Macron n'est pas en bonne posture. Pour se consacrer presque exclusivement à l'Ukraine, il a clairement négligé la campagne électorale. Dédiabolisée par Éric Zemmour, roi de l'outrance (et de l'incohérence), Mme Le Pen est passée d'envion 15 % des intentions de vote à 21 %, exploit remarquable que M. Macron ne peut pas écarter d'une pichenette. Au second tour, il la battrait par 53/47, mais là, on est dans la marge d'erreur et le résultat réel pourrait bien s'inverser.
La droite extrême s'en réjouira, mais pas les 79 % d'électeurs qui veulent autre chose que d'être dirigés par l'extrême droite. En y réfléchissant bien, on se dit que M. Zemmour, figure ineffaçable du traître, a rendu à Marine un sacré service. Certes, elle a donné de nombreux gages de sa normalisation « démocratique ». Elle soutient l'Ukraine contre la Russie, elle ne met plus en cause directement l'appartenance du pays à l'Union européenne, et elle fait la campagne la plus « soft » de son parcours politique. On n'est pas obligé de croire ce qu'elle dit, mais beaucoup s'y laissent prendre et Zemmour a acquis toutes les tares accumulées sur le portrait de Dorian Gray, de sorte que la sympathie pour Marine augmente avec la répugnance qu'inspire le président de « Reconquête », son parti.

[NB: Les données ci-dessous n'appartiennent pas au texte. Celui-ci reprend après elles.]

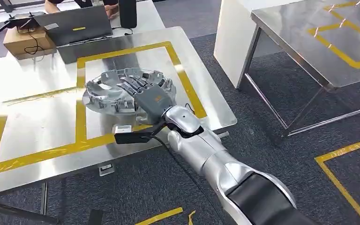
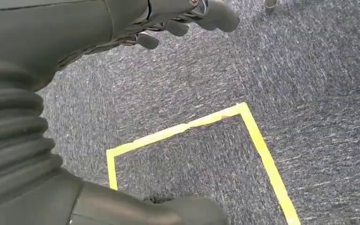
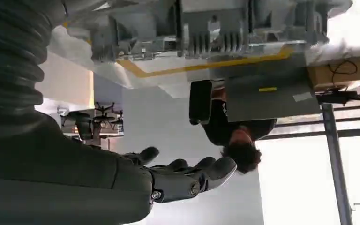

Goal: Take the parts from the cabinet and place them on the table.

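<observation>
The right hand [image 1: 146, 96] lies stretched flat over the near edge of the round metal part [image 1: 117, 89], fingers extended and apart. In the right wrist view the fingers [image 3: 201, 173] are spread with nothing between them, so the hand is released; whether it touches the part I cannot tell. The left hand [image 2: 187, 18] hangs over the carpet [image 2: 272, 61], its fingers slightly curled around nothing.

The part is a wide, shallow, disc-shaped casting of dull grey metal, with ribs and raised lugs around its rim. It rests on the steel table [image 1: 33, 126], inside a rectangle of yellow tape [image 1: 79, 117] on the shiny top. Behind the part on that table sit a grey laptop [image 1: 77, 26], a brown cardboard box [image 1: 26, 40] with black cables on it, and a tall black cylinder [image 1: 128, 13].

To the right of the table stands a second steel table [image 1: 309, 42], also marked with yellow tape. The floor is dark blue-grey carpet with yellow tape lines.
</observation>
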`<state>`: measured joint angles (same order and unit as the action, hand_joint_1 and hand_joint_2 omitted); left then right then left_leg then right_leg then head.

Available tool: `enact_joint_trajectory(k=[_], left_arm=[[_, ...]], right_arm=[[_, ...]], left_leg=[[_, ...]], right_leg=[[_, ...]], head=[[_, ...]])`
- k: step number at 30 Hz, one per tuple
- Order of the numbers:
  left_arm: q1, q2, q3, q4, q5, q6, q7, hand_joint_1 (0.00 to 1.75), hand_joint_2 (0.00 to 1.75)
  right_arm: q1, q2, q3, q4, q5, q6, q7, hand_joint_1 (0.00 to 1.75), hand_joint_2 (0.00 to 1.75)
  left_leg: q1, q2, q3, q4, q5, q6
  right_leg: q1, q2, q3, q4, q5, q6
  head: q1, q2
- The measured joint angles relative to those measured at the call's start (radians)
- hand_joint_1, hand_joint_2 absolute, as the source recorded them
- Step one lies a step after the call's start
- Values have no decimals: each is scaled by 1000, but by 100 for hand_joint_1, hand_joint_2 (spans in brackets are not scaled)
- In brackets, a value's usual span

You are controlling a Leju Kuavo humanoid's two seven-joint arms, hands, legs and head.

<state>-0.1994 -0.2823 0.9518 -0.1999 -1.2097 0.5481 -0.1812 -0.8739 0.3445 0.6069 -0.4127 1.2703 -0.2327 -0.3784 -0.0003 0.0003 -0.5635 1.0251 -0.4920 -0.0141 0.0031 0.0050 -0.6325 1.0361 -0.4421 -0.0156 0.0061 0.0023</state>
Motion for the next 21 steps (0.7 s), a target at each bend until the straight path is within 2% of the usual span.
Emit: enact_joint_trajectory(k=[7, 8, 9, 10, 11, 12, 13, 15, 16, 17, 18, 20, 21], left_arm=[[-2, 0, 0, 0, 20, -19, 10, 0, 0], [-2, 1, 1, 0, 26, -20, 12, 0, 0], [-3, 2, 1, 0, 34, -21, 14, 0, 0], [-3, 2, 2, 0, 35, -21, 14, 0, 0], [-3, 0, 2, 0, 36, -21, 14, 0, 0], [-4, 0, 3, 0, 37, -21, 14, 0, 0], [-7, 1, 3, 0, 38, -21, 14, 0, 0], [-7, 1, 3, 0, 42, -24, 8, 0, 0], [-6, 2, 4, 0, 44, -27, 4, 0, 0], [-6, 2, 4, 0, 44, -29, 0, 0, 0], [-5, 2, 4, 0, 44, -29, -3, 0, 0], [-6, 2, 5, 0, 45, -29, -9, 0, 0], [-5, 3, 5, 0, 45, -29, -11, 0, 0]], right_arm=[[0, -1, 0, 9, 0, -6, 10, 0, 175], [0, -1, 0, 10, 0, -6, 8, 0, 175], [0, -1, 0, 10, 1, -6, 6, 0, 175], [-2, -1, 0, 10, 1, -7, 4, 0, 175], [-3, 2, -1, 9, 1, -7, 2, 0, 175], [-5, 0, -1, 9, 0, -8, -1, 0, 175], [-10, 0, -1, 10, 0, -7, -3, 0, 175], [-8, -2, -2, 11, 0, -7, -5, 0, 175], [-5, -5, -2, 11, 0, -7, -10, 0, 175], [-3, -6, -4, 11, 0, -7, -11, 0, 175], [-3, -6, -5, 11, 1, -7, -11, 0, 175], [-5, -6, -5, 10, 3, -7, -15, 0, 175], [-5, -6, -5, 10, 3, -7, -17, 0, 175]], left_leg=[[0, 0, 0, 0, 0, 0], [-4, -1, -2, 6, -3, 5], [-6, -1, -1, 2, 0, 16], [-6, 1, 3, -8, 5, 20], [11, 3, 20, -34, 19, 23], [12, 7, 29, -48, 24, 26], [15, 9, 30, -49, 27, 29], [17, 12, 28, -47, 30, 28], [20, 12, 25, -45, 30, 27], [23, 13, 22, -41, 29, 25], [28, 13, 20, -36, 25, 19], [41, 12, 18, -17, 12, -1], [43, 12, 12, -7, 5, -12]], right_leg=[[0, 0, 0, 0, 0, 0], [-4, 0, 2, -7, 4, 5], [-5, 0, 3, -9, 7, 10], [-2, 0, 7, -16, 11, 14], [4, 1, 9, -21, 8, 17], [3, 1, 4, -1, -7, 22], [-1, 1, -23, 56, -41, 27], [-10, 1, -95, 208, -111, 39], [-16, 0, -124, 262, -125, 45], [-21, 0, -132, 272, -112, 50], [-26, -1, -114, 232, -75, 56], [-37, -6, -22, 57, 18, 68], [-37, -8, 3, 8, 1, 72]], head=[[0, 0], [0, 0], [-1, 0], [-1, 0], [0, 0], [3, 0], [5, 0], [8, 0], [8, 0], [8, 0], [9, 0], [13, 0], [19, 0]])
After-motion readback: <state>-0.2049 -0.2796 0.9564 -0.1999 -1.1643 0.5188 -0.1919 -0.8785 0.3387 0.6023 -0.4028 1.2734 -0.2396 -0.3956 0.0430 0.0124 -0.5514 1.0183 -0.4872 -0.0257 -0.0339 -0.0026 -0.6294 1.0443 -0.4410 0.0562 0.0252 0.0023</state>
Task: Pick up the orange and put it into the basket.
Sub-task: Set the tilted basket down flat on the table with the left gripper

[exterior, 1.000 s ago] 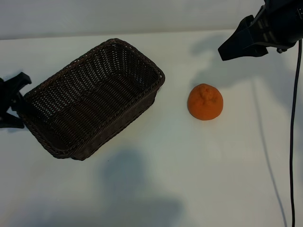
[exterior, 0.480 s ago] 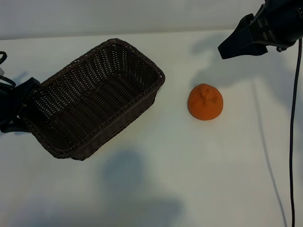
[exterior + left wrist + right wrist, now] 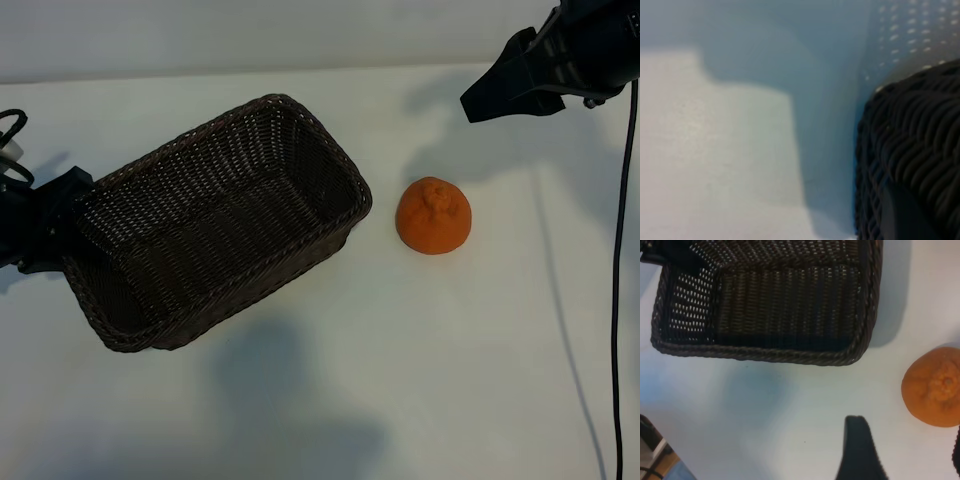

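**Desk:** Where is the orange placed in the exterior view?

**Photographer:** The orange [image 3: 433, 215] is seen lying on the white worktop [image 3: 450, 350], stem dimple turned upward, at roughly 3 o'clock from the basket [image 3: 283, 99]. It is set just beside the basket's near corner but apart from it, and it is touched by nothing. The basket itself is laid slantwise across the worktop and nothing is seen inside it.

**Desk:** And the two arms?

**Photographer:** The right gripper [image 3: 500, 92] is held in the air at about 1 o'clock from the orange, well clear of it. In the right wrist view its fingers [image 3: 858, 450] are shown spread, with only bare worktop between them and the orange off to one side. A dark cable [image 3: 618, 300] is hung down along the frame edge below that arm.

**Desk:** The left side?

**Photographer:** The left gripper [image 3: 45, 225] is pressed up against the basket's short end, at 9 o'clock from the basket. In the left wrist view only dark wicker is seen, very close. Whether its fingers are clamped on the rim or merely set around it cannot be told.
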Tool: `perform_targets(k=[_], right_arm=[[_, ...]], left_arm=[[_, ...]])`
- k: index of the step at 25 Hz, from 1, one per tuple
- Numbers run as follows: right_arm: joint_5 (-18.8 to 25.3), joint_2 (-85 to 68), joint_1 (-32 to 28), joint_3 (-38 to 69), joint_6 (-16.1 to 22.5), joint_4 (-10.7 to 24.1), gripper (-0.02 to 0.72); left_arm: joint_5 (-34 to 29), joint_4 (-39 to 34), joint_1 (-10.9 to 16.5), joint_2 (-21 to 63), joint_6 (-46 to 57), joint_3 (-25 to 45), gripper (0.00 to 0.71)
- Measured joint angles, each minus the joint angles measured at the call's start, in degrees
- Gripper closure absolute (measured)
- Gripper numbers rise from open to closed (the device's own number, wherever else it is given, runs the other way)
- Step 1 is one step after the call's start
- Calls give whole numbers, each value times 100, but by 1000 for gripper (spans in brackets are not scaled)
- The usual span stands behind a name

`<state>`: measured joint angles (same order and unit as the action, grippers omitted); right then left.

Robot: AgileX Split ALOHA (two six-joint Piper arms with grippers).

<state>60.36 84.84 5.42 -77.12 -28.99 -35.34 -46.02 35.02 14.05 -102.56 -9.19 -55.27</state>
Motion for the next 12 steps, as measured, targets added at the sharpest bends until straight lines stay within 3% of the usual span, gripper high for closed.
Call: perform_targets(k=[12], right_arm=[[-19, 0, 0, 0, 0, 0, 259]], left_arm=[[-1145, 36, 0, 143, -80, -818, 532]])
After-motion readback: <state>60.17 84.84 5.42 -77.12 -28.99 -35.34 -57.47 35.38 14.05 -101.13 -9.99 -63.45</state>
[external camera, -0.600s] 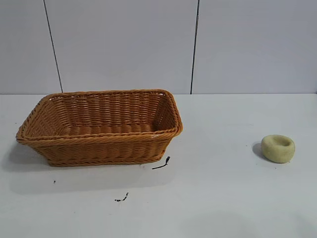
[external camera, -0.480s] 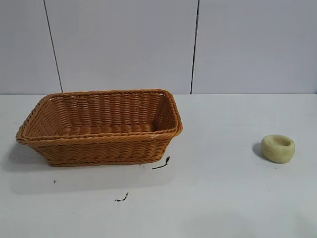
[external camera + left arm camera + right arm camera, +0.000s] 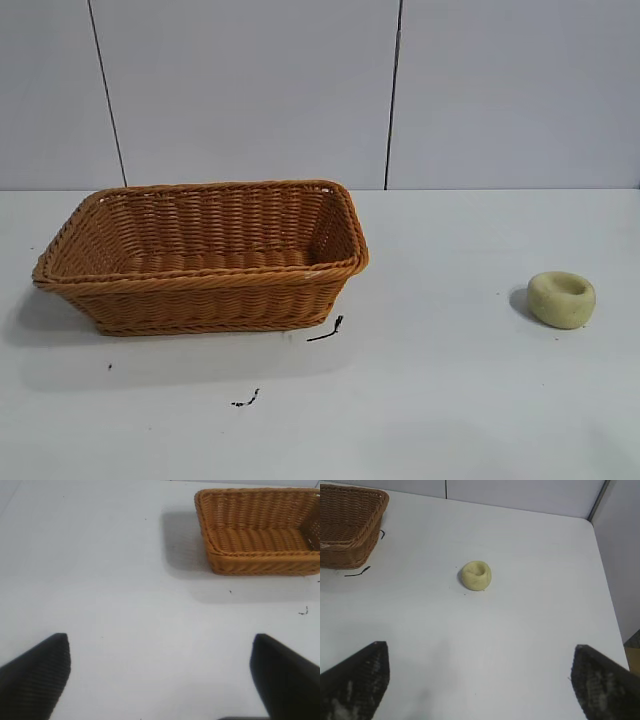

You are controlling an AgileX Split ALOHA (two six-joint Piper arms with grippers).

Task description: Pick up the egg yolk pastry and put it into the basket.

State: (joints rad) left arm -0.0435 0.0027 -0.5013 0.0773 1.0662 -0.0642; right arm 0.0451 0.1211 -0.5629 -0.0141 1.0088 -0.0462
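Note:
The egg yolk pastry (image 3: 561,299) is a small pale yellowish-green puck with a dimple on top. It lies on the white table at the right, far from the basket (image 3: 200,257). The orange-brown wicker basket stands at the left and holds nothing. In the right wrist view the pastry (image 3: 476,575) lies ahead of my right gripper (image 3: 479,652), which is open and empty above bare table. My left gripper (image 3: 160,642) is open and empty, with the basket (image 3: 257,530) farther off. Neither gripper shows in the exterior view.
Two small black scraps (image 3: 326,330) (image 3: 246,400) lie on the table in front of the basket. The table's right edge (image 3: 607,585) runs close to the pastry. A panelled white wall stands behind.

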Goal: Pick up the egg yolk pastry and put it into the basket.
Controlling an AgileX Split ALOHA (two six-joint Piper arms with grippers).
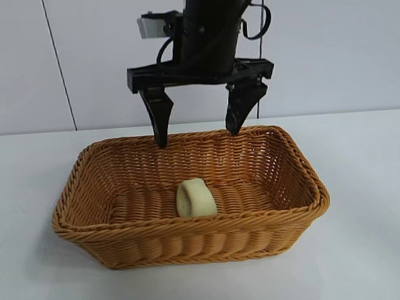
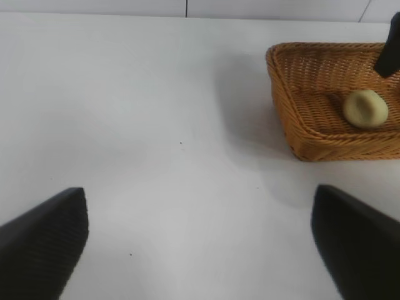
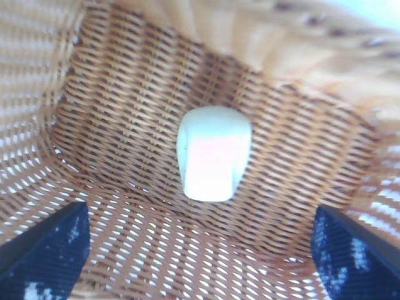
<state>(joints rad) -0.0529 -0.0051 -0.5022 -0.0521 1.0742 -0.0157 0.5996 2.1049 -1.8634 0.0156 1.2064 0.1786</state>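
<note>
Egg yolk pastry (image 1: 195, 198) inside basket (image 1: 193, 244), right gripper (image 1: 199, 131) spread wide above

The right gripper (image 1: 197, 125) hangs pointing down at the far middle, jaws spread wide and empty. The left gripper (image 2: 200, 250) is parked low, jaws wide apart.

Below my right gripper (image 1: 197, 128) a plain white bench (image 1: 377, 234) carries just one thing directly on its surface, the golden-brown woven basket (image 1: 193, 243), which sits flat on it, off to one side ahead of my left gripper (image 2: 200, 244).
</note>
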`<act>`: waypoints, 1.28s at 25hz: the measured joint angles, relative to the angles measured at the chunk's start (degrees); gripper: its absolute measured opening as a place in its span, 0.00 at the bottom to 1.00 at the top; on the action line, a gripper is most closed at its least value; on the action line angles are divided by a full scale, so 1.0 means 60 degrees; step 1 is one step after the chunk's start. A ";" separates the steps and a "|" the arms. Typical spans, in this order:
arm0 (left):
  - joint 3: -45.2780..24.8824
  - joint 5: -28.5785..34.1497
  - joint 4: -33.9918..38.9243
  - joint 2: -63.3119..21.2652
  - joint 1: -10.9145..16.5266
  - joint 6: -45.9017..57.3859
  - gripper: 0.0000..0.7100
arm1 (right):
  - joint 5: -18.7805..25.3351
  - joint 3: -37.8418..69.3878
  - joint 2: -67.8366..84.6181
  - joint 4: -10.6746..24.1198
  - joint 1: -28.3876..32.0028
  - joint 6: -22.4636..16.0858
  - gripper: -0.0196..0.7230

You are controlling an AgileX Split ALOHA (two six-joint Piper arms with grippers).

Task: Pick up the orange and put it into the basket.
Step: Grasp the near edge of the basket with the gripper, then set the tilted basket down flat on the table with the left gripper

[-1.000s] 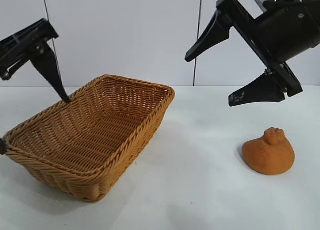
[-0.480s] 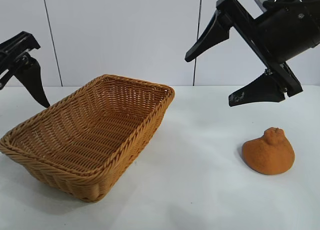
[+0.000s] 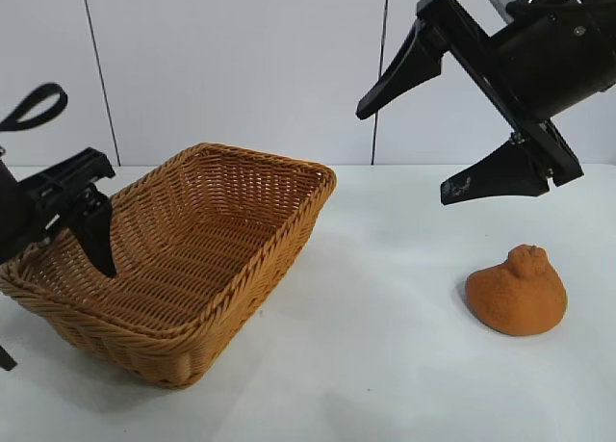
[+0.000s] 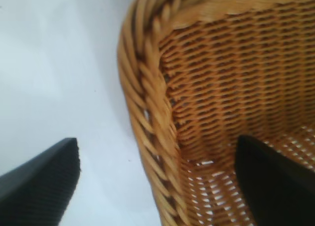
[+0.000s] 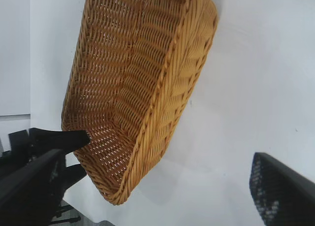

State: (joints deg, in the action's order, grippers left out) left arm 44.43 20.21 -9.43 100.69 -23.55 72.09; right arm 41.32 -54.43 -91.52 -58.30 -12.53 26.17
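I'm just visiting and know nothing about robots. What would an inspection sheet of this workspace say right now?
Surface: white table, bare between the items.
Job's things: orange sits on the table, outside the basket; basket holds no fruit.
Clutter: nothing seen.
Hands: left hand open, straddling the basket's rim, one finger inside and one outside; right hand open, raised above the orange, apart from it.
Cables: a dark loop above the left arm.
Surroundings: plain white panelled wall.

A plain white desk (image 3: 385, 365) meets a pale panelled wall (image 3: 241, 66) — thin dark vertical seams, soft even light.
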 joint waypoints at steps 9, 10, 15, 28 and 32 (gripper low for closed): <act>0.0000 -0.0107 -0.0068 0.0292 0.0000 0.0000 0.51 | 0.0000 0.0000 0.0000 0.0012 0.0000 -0.0019 0.96; 0.0000 -0.0110 -0.0076 0.0292 0.0000 0.0000 0.41 | 0.0000 0.0000 0.0000 0.0012 0.0000 -0.0019 0.96; 0.0016 -0.0245 -0.0189 0.0295 -0.0002 0.0030 0.12 | 0.0000 0.0000 0.0000 0.0012 0.0000 -0.0019 0.96; 0.1842 0.1742 -0.0309 0.0165 0.1465 -0.2518 0.12 | 0.0039 0.0000 0.0000 0.0158 0.0000 -0.0021 0.96; 0.2754 0.2230 -0.1045 0.0307 0.2023 -0.4766 0.12 | 0.0039 0.0000 0.0000 0.0158 0.0000 -0.0029 0.96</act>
State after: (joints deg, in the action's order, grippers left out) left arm 60.95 33.59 -15.70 102.54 -11.41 43.50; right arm 41.55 -54.43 -91.52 -57.35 -12.53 25.99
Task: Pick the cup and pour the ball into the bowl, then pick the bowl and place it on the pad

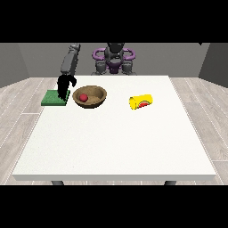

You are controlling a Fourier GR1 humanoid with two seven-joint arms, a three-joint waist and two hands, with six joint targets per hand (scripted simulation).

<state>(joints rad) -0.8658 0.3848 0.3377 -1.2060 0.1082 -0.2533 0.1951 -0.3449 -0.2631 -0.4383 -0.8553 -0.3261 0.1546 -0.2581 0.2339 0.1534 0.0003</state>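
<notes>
Red ball (83, 97) lies in the wooden bowl (90, 96); yellow cup (140, 102) lies on its side to the right on the desk (116, 142). Pour judged complete. The hand at the view's left (65, 84) hangs over the green pad (54, 98), just left of the bowl; whether its fingers are open or closed cannot be told. Take the bowl by its left rim, keep it level, and set it squarely on the pad.

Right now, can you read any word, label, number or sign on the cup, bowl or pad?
No readable text anywhere.
Yellow cup, lying on its side: a red and green picture, perhaps a watermelon slice, no letters.
Wooden bowl with the red ball: unmarked.
Green pad: unmarked.
</notes>
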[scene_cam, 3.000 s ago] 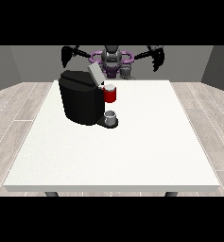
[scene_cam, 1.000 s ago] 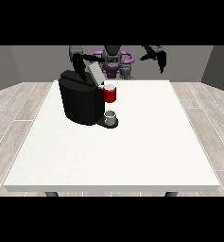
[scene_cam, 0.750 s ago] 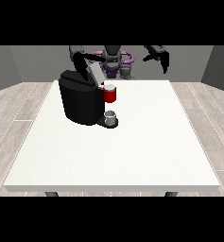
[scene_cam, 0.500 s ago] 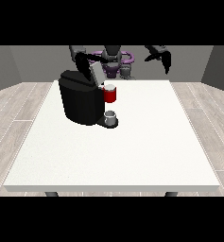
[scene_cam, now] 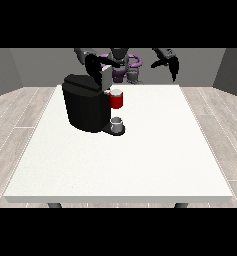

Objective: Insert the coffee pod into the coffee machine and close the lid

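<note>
1. The hand at the view's left [scene_cam: 94, 66] hangs over the top rear of the coffee machine [scene_cam: 85, 102], just behind the machine's raised grey lid [scene_cam: 106, 79]; its arm comes in from the upper left and bends down toward the machine; how its fingers lie cannot be told, nor whether it has hold of anything.
2. The hand at the view's right [scene_cam: 170, 64] is raised in the air above the table's far edge, well apart from the machine; its dark fingers point downward and look loosely spread, and nothing shows between them.
3. The coffee machine is a black block on the left half of the white table [scene_cam: 155, 155], toward the far side; its lid stands upright at the top right corner of the block.
4. A red thing at the machine [scene_cam: 116, 99] sits at the machine's front right, under the lid; below it a small grey cup [scene_cam: 117, 124] stands on the machine's dark base.
5. The coffee pod cannot be picked out plainly; a grey thing [scene_cam: 133, 76] shows near the robot's torso beyond the far edge, and whether that is the pod cannot be told.
6. Open white surface stretches from the machine to the near edge and to the right edge; the machine stands close to the left edge.
</note>
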Robot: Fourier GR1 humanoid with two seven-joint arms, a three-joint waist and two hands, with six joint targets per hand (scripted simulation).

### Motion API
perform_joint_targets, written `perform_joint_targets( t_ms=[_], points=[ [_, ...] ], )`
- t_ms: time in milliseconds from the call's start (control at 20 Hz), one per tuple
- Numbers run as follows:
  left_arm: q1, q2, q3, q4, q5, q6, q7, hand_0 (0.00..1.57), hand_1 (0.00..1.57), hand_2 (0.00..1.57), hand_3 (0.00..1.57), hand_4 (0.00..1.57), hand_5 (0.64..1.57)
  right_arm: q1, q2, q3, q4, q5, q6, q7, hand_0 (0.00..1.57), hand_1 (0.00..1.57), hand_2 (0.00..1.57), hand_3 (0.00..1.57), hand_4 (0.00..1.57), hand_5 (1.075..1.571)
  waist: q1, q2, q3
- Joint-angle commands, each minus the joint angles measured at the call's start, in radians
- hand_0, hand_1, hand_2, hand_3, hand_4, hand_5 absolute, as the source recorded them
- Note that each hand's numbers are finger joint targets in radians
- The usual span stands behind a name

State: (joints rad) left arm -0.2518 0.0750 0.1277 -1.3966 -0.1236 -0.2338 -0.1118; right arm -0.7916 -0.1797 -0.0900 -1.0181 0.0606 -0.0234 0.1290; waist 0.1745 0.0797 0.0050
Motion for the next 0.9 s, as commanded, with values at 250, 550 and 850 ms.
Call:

Si Macron, que rien ne semble ébranler, veut mettre un terme à cette dérive française en faveur du RN, il doit entrer, immédiatement et physiquement, en campagne. S'il ne l'a pas fait le jour où cet article paraîtra, il sera trop tard. Or faire campagne n'est jamais inutile. Macron est un orateur de loin supérieur à Mme Le Pen et il peut lui décocher quelques banderilles susceptibles d'améliorer son score. Franchement, on voit mal la présidente Le Pen se dépatouiller des crises ukrainienne, du pouvoir d'achat et du climat. Nous n'avons aucune raison de penser, malgré ses discours, qu'elle maîtrise ces dossiers. Pourquoi ? Mais parce qu'elle n'a cessé de répéter que tous nos maux viennent du gouvernement actuel et que sa seule élection pansera toutes nos plaies.
Les procès incessants intentés à Macron
Cette analyse peu crédible est fermement assise sur les procès incessants qui ont été faits à la macronie, la dernière en date, et ce n'est pas fini, concernant l'affaire dite des agences de conseillers. Elles ont coûté 900 millions l'année dernière, selon un rapport rédigé par une commission sénatoriale au cœur de toutes les attaques contre le président sortant. Mais l'Élysée a recours à ces agences depuis 2005, sous les présidents Chirac, Sarkozy et Hollande, et le président de la commission sénatoriale chargée du rapport reconnaît lui-même qu'il n'y a rien d'illégal dans l'usage de ces conseillers externes, mais que leur recrutement manque de transparence.
Je l'ai expliqué dans mes blogs, Emmanuel Macron a simplement déclaré qu'on n'avait qu'à le poursuivre au pénal. Aucune instance judiciaire ne prendrait cette affaire et l'essentiel est ailleurs : il se situe dans la lente mais efficace érosion de la popularité du président candidat. Ce qui me semble consternant, c'est l'aveuglement des sénateurs LR, saisis par une haine incontrôlable contre Macron, qu'ils continuent, cinq ans après, à considérer comme l'usurpateur de l'élection présidentielle de 2017, sans observer que leur candidate à eux, Valérie Pécresse, n'a pratiquement plus aucune chance de figurer au second tour. Jamais parti ne s'est comporté d'une manière aussi illogique. Loin de défendre une cause, ils ont fait le jeu de Marine Le Pen ; loin de se situer dans l'urgence et la gravité des crises auxquelles nous sommes confrontés, ils nous infligent le cauchemar d'une gouvernance atypique et incohérente.
Je crois néanmoins que le président de la République ne se laissera pas faire et que ses premiers pas dans la campagne vont lui apporter l'aura qui commençait à s'effacer. C'est un peu la fable du lièvre et de la tortue. Rien ne sert de courir, il faut partir à point. Le chef de l'État, jamais à court d'une pirouette, va tenter de renverser la récompense du mensonge et la transformer en sanction.